# Task item
Pull every line with "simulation" from the entries below.

# Provided data
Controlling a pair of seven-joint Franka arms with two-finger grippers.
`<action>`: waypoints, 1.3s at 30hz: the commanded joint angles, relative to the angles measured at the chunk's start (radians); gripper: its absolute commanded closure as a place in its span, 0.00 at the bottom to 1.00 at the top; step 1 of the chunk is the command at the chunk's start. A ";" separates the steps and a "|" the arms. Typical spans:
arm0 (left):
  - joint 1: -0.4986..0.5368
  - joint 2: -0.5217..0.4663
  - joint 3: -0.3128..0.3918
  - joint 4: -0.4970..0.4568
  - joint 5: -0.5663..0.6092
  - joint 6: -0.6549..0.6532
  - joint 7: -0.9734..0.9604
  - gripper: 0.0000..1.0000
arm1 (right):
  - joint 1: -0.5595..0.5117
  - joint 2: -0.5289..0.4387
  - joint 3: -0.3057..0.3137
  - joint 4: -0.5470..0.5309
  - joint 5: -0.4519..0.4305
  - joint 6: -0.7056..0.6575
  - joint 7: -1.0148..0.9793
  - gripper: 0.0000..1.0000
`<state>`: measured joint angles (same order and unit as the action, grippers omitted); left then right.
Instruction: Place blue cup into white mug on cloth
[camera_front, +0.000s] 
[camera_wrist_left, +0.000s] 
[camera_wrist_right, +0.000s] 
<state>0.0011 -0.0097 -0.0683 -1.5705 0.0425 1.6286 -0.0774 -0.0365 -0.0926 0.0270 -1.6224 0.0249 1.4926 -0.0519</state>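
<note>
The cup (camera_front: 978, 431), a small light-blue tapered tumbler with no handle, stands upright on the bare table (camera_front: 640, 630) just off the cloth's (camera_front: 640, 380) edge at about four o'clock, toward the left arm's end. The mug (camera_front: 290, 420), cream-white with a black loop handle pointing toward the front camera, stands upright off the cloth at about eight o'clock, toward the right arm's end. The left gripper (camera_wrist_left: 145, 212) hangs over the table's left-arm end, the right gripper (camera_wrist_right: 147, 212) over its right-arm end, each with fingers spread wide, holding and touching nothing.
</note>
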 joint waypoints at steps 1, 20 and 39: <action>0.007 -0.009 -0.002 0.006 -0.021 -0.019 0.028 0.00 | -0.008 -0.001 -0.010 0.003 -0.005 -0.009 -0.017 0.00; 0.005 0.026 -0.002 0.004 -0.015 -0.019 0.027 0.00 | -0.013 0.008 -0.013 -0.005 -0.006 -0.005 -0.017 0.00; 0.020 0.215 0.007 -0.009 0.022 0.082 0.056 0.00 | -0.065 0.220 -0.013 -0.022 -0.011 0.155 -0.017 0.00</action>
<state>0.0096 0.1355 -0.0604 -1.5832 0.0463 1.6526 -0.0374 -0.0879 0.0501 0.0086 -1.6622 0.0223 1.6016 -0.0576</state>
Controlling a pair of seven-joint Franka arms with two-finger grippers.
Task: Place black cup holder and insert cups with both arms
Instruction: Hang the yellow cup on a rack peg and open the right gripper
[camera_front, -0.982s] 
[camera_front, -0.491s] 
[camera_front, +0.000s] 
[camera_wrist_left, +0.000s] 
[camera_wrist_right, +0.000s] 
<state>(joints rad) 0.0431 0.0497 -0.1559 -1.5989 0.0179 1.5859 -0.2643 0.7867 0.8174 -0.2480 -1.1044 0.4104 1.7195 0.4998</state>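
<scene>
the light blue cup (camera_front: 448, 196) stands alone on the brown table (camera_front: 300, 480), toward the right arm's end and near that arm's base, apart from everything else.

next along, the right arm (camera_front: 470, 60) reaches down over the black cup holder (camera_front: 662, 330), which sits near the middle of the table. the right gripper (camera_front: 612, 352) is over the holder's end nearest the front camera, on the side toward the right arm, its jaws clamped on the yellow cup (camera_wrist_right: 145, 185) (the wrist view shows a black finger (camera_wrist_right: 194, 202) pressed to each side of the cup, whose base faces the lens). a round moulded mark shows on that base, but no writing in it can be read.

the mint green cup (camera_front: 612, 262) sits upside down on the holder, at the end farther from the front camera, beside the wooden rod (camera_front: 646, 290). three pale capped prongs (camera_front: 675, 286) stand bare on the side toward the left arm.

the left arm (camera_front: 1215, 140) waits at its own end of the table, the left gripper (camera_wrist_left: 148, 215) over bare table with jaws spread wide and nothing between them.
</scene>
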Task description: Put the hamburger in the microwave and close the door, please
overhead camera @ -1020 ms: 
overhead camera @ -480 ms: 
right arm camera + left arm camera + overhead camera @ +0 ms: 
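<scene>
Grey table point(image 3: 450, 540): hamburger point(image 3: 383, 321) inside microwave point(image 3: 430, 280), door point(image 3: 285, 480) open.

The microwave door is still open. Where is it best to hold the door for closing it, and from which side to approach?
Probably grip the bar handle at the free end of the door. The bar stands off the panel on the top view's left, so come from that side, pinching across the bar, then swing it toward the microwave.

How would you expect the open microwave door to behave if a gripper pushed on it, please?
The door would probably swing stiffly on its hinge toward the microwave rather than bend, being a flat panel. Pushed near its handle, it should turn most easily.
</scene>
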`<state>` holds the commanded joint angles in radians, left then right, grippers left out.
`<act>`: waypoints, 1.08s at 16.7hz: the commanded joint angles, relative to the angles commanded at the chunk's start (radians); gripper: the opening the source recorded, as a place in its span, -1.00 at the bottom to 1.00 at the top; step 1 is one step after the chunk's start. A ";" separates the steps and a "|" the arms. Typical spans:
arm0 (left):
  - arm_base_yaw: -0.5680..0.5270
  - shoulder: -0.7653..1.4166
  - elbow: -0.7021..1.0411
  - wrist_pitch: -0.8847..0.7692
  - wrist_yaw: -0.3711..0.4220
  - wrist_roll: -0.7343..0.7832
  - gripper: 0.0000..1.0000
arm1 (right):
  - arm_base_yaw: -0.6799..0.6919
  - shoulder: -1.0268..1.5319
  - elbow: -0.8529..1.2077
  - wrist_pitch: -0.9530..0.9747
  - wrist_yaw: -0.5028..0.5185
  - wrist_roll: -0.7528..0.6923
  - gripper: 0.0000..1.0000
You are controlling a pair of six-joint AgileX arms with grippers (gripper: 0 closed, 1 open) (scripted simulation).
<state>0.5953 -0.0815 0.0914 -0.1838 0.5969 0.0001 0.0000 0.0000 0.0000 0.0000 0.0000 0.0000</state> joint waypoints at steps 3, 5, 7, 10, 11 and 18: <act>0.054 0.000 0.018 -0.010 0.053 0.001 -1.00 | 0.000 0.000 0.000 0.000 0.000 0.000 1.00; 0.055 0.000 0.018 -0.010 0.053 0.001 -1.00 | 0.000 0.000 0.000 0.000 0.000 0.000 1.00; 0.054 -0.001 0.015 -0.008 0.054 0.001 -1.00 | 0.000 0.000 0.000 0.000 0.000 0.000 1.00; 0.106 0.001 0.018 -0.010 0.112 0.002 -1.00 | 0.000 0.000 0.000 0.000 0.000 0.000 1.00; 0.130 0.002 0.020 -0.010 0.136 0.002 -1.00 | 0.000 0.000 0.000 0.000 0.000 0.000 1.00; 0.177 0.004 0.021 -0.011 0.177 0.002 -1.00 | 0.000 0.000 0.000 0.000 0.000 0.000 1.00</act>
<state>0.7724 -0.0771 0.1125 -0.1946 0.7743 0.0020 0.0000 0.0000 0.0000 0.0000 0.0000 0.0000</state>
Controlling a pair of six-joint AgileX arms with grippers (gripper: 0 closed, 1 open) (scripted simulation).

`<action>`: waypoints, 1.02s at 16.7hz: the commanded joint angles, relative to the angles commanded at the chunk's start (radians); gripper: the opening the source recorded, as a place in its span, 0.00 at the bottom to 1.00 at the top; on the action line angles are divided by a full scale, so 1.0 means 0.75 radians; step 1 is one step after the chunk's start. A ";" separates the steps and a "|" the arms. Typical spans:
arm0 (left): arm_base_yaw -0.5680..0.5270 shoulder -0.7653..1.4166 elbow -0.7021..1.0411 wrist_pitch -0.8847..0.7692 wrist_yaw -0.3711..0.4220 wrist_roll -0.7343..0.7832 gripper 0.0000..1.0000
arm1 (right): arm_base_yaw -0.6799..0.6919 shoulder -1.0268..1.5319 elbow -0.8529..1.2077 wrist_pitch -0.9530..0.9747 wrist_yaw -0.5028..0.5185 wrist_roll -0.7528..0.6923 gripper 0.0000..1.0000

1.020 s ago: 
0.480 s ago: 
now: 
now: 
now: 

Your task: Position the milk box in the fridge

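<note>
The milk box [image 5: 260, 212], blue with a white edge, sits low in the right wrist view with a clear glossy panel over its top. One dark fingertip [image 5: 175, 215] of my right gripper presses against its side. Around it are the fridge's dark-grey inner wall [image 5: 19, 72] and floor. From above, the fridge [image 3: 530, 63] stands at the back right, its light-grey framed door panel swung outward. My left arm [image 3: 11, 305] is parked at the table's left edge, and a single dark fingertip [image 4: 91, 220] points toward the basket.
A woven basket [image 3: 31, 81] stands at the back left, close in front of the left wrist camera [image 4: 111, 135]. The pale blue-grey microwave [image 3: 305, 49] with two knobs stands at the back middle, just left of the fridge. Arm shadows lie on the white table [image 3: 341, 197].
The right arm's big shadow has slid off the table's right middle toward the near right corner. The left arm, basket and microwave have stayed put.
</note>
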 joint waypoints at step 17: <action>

# Result below
You are controlling a pair of six-joint AgileX arms with grippers (gripper: 0 closed, 1 open) (scripted simulation).
Controlling a pair of six-joint AgileX arms with grippers (gripper: 0 closed, 1 open) (scripted simulation).

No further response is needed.